If a line in the following entries holds the string "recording", include it in the tally. State the total and nothing further.

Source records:
+++++

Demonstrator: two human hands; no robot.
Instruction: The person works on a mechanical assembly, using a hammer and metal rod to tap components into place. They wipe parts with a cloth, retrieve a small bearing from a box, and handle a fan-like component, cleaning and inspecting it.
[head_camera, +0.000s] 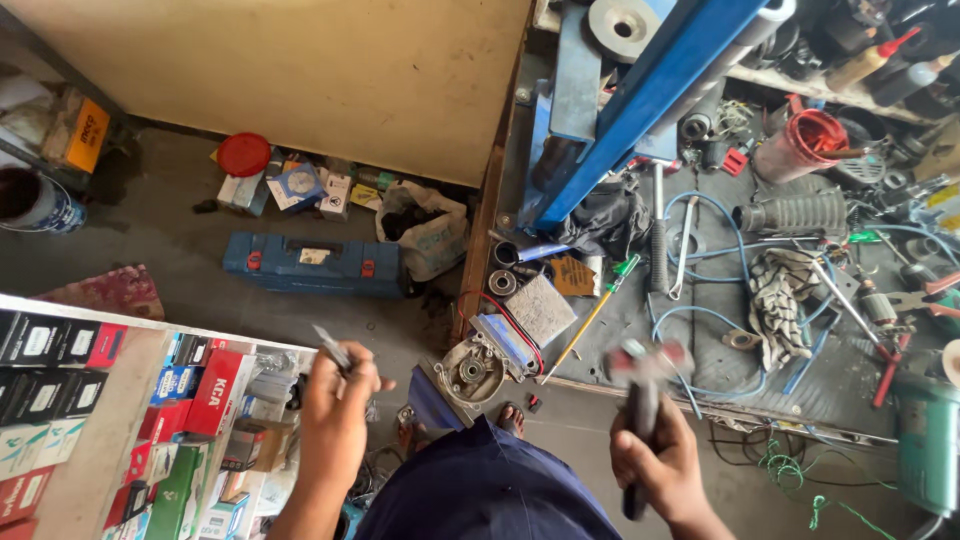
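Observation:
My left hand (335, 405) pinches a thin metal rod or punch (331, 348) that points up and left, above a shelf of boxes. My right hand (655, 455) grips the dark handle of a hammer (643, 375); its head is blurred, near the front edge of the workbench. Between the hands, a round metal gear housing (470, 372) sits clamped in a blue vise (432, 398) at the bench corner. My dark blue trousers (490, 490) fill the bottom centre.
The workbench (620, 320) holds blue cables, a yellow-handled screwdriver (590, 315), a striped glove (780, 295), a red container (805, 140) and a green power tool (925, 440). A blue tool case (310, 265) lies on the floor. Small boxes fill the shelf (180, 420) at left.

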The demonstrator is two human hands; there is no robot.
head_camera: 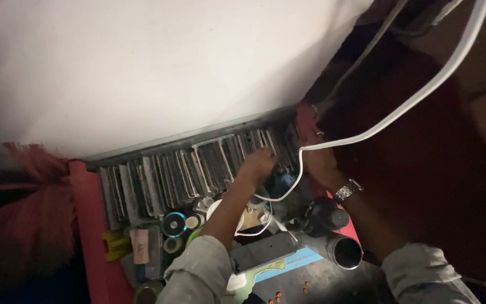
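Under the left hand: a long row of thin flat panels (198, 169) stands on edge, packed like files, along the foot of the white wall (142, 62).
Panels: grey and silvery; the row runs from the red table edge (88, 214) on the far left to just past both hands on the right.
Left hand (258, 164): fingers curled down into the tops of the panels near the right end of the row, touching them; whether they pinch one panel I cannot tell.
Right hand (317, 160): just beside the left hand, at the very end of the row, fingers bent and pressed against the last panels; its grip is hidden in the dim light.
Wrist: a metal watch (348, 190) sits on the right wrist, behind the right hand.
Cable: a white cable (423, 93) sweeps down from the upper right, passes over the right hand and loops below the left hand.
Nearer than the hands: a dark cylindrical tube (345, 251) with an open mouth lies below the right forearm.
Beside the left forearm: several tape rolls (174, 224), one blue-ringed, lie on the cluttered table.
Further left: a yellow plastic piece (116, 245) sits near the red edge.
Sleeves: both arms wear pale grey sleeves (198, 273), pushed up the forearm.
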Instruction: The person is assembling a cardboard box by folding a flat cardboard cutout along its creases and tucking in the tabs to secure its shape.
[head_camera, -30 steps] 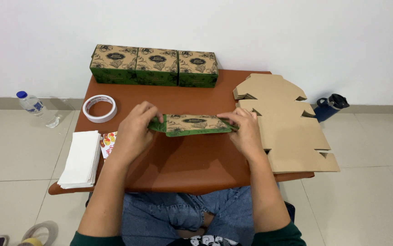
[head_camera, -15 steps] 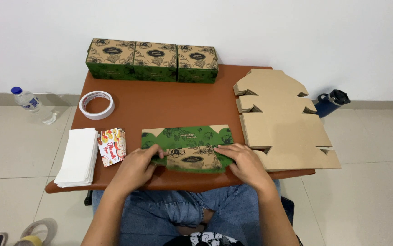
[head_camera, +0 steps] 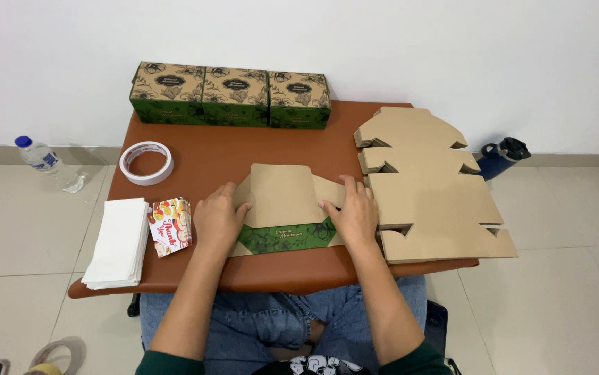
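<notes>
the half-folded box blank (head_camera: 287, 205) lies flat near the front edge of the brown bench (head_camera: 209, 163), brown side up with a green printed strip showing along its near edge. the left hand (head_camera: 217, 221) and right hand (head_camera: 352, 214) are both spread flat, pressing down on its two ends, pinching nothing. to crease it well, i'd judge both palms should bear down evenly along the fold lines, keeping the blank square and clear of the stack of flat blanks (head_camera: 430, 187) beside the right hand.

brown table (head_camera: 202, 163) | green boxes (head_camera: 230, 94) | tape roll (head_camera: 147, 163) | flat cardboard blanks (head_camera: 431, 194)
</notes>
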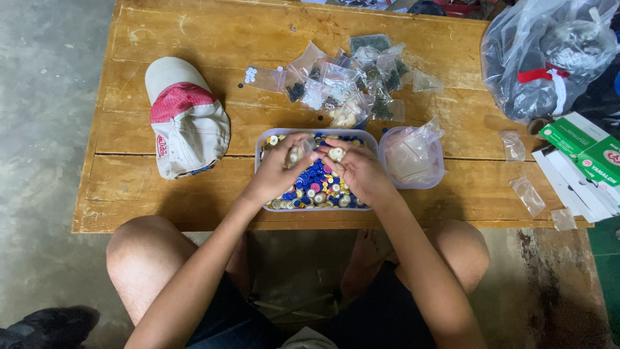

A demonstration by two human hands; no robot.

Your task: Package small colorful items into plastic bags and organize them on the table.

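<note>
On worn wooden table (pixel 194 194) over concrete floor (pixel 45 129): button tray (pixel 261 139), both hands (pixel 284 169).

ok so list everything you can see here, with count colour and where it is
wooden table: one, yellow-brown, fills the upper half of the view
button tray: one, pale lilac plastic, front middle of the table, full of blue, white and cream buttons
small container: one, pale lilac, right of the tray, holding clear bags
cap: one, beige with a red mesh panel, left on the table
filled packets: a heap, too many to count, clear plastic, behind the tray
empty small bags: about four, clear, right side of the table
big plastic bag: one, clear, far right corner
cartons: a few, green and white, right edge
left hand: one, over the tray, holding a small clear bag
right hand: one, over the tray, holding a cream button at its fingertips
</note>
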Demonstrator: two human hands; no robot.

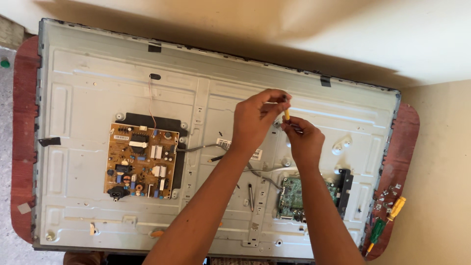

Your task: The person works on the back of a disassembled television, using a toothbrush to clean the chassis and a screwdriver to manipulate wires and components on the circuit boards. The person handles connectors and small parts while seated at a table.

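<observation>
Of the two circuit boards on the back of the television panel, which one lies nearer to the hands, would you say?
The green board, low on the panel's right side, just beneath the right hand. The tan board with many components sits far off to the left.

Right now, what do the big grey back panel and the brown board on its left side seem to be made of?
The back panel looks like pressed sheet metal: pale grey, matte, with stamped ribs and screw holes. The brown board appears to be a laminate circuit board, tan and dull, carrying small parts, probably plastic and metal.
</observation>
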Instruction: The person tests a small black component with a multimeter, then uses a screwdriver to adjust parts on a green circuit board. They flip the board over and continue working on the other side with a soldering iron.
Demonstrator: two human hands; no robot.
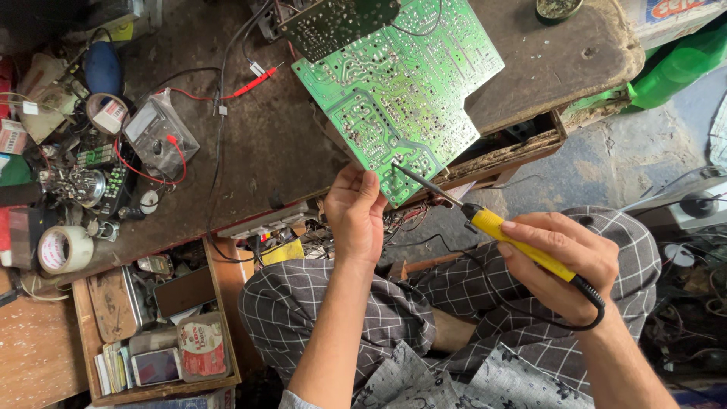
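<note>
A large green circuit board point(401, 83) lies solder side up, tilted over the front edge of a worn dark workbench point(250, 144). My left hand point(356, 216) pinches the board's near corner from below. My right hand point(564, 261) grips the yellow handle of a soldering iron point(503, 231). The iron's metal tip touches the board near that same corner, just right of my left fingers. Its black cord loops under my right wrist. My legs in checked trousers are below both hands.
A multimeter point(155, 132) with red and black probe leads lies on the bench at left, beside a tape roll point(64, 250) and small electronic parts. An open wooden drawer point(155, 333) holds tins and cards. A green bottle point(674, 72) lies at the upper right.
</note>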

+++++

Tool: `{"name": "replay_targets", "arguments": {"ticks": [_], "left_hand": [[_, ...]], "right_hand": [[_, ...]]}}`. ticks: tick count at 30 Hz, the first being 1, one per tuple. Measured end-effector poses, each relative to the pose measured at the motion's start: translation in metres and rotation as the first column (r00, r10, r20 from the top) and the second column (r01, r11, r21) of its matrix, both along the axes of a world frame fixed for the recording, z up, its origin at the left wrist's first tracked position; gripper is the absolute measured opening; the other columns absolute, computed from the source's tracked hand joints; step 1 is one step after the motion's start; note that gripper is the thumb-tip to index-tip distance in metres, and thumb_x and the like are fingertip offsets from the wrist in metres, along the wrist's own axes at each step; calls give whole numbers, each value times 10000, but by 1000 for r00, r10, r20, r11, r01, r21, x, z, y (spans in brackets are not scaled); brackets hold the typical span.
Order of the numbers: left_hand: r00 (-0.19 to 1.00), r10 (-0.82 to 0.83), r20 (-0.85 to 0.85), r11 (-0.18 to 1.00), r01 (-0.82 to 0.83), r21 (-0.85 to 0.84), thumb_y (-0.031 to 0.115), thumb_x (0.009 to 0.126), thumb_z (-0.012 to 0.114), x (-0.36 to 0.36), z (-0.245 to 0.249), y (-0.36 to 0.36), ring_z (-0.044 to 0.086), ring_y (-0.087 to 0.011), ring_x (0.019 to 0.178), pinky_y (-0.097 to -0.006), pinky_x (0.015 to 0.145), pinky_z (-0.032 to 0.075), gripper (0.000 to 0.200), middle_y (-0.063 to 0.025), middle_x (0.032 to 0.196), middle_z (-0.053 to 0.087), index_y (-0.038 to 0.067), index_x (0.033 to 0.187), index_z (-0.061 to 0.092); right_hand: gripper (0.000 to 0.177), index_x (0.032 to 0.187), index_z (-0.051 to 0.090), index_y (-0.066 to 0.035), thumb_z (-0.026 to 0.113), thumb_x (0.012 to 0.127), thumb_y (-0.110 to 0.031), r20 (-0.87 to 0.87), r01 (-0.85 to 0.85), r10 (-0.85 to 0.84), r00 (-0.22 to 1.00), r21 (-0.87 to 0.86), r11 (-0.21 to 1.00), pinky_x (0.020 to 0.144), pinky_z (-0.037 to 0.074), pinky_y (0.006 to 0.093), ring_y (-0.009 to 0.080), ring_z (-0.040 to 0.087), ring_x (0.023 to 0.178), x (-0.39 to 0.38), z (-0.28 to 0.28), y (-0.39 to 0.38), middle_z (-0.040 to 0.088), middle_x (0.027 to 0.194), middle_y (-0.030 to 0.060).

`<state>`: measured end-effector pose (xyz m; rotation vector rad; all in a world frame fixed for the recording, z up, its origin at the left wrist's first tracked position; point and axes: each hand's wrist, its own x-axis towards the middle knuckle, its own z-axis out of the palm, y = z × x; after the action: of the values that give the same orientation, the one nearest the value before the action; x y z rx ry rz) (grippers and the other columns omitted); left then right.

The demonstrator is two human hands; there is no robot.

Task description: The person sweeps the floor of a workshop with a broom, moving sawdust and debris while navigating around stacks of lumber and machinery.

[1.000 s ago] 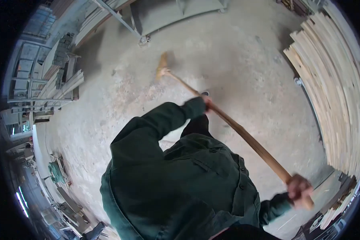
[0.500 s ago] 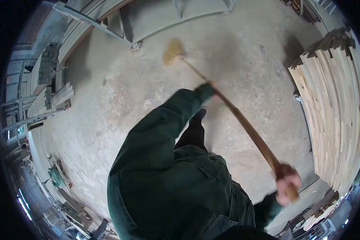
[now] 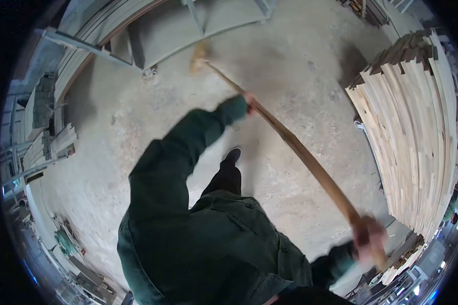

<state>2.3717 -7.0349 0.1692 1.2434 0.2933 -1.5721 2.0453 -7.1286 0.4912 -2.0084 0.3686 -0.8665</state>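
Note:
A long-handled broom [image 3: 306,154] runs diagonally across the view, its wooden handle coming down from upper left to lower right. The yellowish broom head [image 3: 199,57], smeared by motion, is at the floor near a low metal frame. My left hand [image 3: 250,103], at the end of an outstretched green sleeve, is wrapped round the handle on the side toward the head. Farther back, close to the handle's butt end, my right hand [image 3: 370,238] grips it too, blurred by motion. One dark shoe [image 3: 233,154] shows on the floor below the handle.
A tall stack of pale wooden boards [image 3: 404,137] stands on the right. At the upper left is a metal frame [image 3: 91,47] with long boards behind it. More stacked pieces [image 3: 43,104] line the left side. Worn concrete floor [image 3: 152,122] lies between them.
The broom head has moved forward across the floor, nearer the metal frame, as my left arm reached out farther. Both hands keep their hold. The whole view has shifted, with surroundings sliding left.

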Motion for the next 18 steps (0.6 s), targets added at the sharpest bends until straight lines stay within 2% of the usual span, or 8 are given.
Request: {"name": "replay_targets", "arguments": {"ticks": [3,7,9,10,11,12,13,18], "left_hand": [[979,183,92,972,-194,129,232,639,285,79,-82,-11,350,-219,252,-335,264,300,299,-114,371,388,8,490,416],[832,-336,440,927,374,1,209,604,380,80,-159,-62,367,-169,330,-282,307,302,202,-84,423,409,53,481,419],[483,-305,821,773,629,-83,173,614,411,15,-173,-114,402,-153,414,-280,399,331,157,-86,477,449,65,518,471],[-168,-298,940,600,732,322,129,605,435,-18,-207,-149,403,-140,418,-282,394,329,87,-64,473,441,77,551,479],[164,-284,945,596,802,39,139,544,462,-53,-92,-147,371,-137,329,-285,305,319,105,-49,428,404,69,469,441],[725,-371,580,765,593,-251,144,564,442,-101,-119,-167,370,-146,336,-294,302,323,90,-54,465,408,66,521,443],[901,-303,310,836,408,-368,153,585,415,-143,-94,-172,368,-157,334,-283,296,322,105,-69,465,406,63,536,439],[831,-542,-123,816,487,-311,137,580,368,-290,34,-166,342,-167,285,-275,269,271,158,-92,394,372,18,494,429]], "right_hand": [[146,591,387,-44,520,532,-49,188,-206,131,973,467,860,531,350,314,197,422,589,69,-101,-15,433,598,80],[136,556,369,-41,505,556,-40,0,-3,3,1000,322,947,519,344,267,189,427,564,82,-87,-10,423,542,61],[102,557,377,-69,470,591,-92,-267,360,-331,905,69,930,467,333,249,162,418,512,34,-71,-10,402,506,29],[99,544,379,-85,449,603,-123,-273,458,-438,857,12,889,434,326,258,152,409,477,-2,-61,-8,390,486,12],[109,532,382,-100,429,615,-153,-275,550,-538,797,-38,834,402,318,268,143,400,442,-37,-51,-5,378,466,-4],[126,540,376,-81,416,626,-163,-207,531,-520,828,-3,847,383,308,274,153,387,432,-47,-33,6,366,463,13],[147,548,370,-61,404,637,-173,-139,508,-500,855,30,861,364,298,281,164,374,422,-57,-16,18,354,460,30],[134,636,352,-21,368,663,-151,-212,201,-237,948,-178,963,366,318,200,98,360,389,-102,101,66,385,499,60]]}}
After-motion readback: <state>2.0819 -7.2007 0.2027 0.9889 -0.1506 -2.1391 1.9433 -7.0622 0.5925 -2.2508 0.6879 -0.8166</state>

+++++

Written reply
2